Exercise instructions: Reproduce all the lines below exactly and omit the images.
━━━━━━━━━━━━━━━━━━━━━━━━━━━━━━
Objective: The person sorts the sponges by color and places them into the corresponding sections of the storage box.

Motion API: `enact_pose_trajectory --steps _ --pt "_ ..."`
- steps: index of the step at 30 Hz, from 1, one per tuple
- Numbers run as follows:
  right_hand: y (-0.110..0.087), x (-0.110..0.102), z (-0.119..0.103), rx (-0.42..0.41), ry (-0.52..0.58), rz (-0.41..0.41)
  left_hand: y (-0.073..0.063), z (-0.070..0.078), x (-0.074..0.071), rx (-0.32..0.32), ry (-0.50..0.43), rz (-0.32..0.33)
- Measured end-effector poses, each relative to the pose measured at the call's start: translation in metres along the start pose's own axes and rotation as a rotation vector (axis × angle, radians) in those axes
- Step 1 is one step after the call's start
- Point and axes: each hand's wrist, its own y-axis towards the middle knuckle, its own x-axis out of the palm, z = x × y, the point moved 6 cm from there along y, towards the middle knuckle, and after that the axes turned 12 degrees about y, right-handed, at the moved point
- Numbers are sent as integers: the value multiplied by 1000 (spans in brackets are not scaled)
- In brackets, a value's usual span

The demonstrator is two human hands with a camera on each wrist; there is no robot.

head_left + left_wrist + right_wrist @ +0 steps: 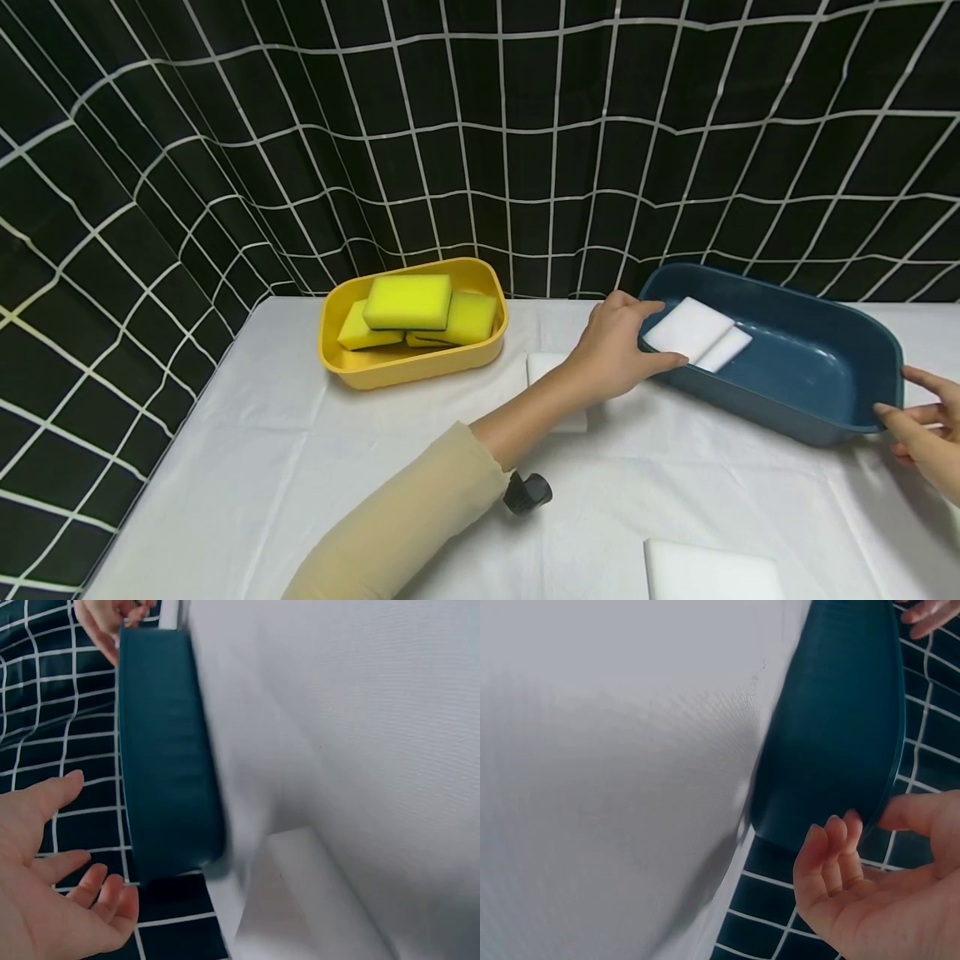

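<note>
A dark blue plastic basin point(795, 367) stands at the right of the white table, two white sponges point(690, 329) lying in its left end. My left hand point(618, 346) is at that left end, thumb and fingers spread around the corner. In the left wrist view the left hand point(67, 877) shows a gap between its fingers and the basin point(169, 750). My right hand point(933, 425) holds the basin's right end. The right wrist view has the right hand point(877, 877) with its thumb at the rim and curled fingers against the end wall.
To the left, a yellow basin point(412, 375) contains several yellow sponges point(408, 302). One white sponge point(543, 364) lies partly behind the left forearm, another white sponge point(708, 571) at the front edge of view. A black grid-patterned cloth point(465, 125) hangs behind the table.
</note>
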Motion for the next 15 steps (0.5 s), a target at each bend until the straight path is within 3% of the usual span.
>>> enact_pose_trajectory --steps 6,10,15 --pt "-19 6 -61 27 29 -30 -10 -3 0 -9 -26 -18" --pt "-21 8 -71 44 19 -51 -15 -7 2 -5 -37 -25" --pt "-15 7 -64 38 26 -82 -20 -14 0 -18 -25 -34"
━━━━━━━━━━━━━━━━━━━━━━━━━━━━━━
Answer section:
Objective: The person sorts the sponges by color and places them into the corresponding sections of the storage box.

Motion API: `enact_pose_trajectory --steps _ --pt "_ ..."`
- steps: index of the step at 30 Hz, from 1, one per tuple
- Numbers run as follows:
  right_hand: y (-0.110..0.087), x (-0.110..0.102), z (-0.119..0.103), rx (-0.42..0.41), ry (-0.52..0.58), rz (-0.41..0.41)
  left_hand: y (-0.073..0.063), z (-0.070..0.078), x (-0.074..0.071), rx (-0.32..0.32), ry (-0.50..0.43), rz (-0.32..0.33)
- Measured end-effector poses, each relative to the pose measured at the call's start: translation in metres along the start pose's own axes and rotation as a rotation vector (axis × angle, radians) in those axes
- Step 1 is one step after the call's start
- Point and axes: each hand's wrist, its own y-axis towards the middle knuckle, its own x-axis out of the palm, z = x × y, the point moved 6 cm from there along y, towards the middle knuckle, and after that the axes turned 12 degrees about y, right-handed, at the moved point
- Numbers are sent as integers: the value multiplied by 1000 (spans in brackets are not scaled)
- In brackets, a value's usual span

The demonstrator is two human hands with a camera on each wrist; there is no robot.

head_left + left_wrist + right_wrist @ +0 steps: 

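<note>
A dark blue plastic basin point(795, 367) stands at the right of the white table, two white sponges point(690, 329) lying in its left end. My left hand point(618, 346) is at that left end, thumb and fingers spread around the corner. In the left wrist view the left hand point(67, 877) shows a gap between its fingers and the basin point(169, 750). My right hand point(933, 425) holds the basin's right end. The right wrist view has the right hand point(877, 877) with its thumb at the rim and curled fingers against the end wall.
To the left, a yellow basin point(412, 375) contains several yellow sponges point(408, 302). One white sponge point(543, 364) lies partly behind the left forearm, another white sponge point(708, 571) at the front edge of view. A black grid-patterned cloth point(465, 125) hangs behind the table.
</note>
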Motion for the next 15 steps (0.5 s), a target at each bend until the straight path is within 3% of the usual span.
>>> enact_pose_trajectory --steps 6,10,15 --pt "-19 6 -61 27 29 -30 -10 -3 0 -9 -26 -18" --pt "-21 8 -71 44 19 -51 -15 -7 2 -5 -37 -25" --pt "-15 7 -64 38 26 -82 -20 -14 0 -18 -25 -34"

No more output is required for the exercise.